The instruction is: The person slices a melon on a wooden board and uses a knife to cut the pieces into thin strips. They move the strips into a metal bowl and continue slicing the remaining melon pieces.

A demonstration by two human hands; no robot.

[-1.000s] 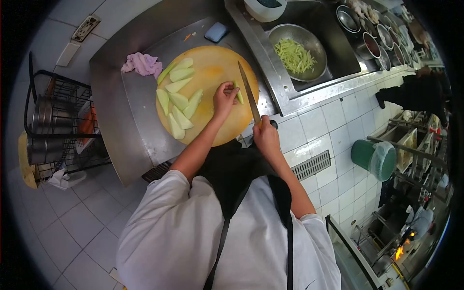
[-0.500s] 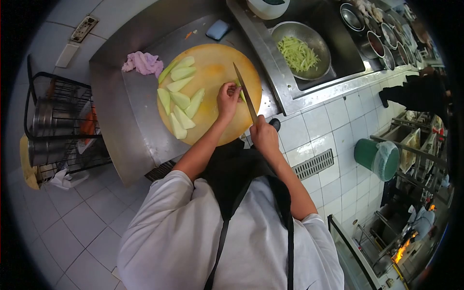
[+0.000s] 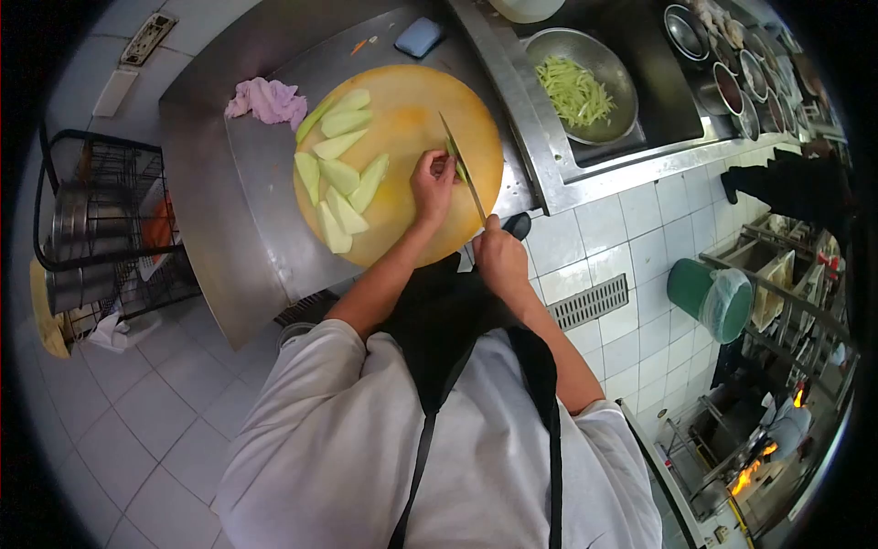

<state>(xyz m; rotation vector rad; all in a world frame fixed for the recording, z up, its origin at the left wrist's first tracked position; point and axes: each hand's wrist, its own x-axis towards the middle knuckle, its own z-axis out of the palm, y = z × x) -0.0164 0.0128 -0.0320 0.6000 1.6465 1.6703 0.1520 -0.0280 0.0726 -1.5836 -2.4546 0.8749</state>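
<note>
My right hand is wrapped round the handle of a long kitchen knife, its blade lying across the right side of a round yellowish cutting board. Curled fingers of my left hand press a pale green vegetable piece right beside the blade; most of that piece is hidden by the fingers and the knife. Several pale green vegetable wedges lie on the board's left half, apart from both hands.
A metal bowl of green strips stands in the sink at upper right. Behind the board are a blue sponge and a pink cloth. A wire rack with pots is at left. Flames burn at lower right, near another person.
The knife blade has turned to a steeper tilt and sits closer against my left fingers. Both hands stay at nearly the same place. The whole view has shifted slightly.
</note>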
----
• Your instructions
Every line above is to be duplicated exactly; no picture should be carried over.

• Solution to the problem
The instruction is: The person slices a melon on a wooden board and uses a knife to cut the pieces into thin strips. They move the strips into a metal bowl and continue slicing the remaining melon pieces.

A demonstration by two human hands; no robot.

[-1.000s] 
[-0.500s] 
[+0.000s] 

<state>(xyz m; rotation vector rad; all in a world frame fixed for the recording, z up, its origin at the left wrist's first tracked position; point and axes: each hand's wrist, its own x-axis towards the middle knuckle, its own z-axis out of the palm, y = z × x) -0.0164 0.0128 -0.0320 0.6000 1.6465 1.6703 0.1520 -0.0280 0.0726 -1.5836 -2.4546 0.8749</state>
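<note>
My right hand is wrapped round the handle of a long kitchen knife, its blade lying across the right side of a round yellowish cutting board. Curled fingers of my left hand press a pale green vegetable piece right beside the blade; most of that piece is hidden by the fingers and the knife. Several pale green vegetable wedges lie on the board's left half, apart from both hands.
A metal bowl of green strips stands in the sink at upper right. Behind the board are a blue sponge and a pink cloth. A wire rack with pots is at left. Flames burn at lower right, near another person.
The knife blade has turned to a steeper tilt and sits closer against my left fingers. Both hands stay at nearly the same place. The whole view has shifted slightly.
</note>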

What needed an answer now has one.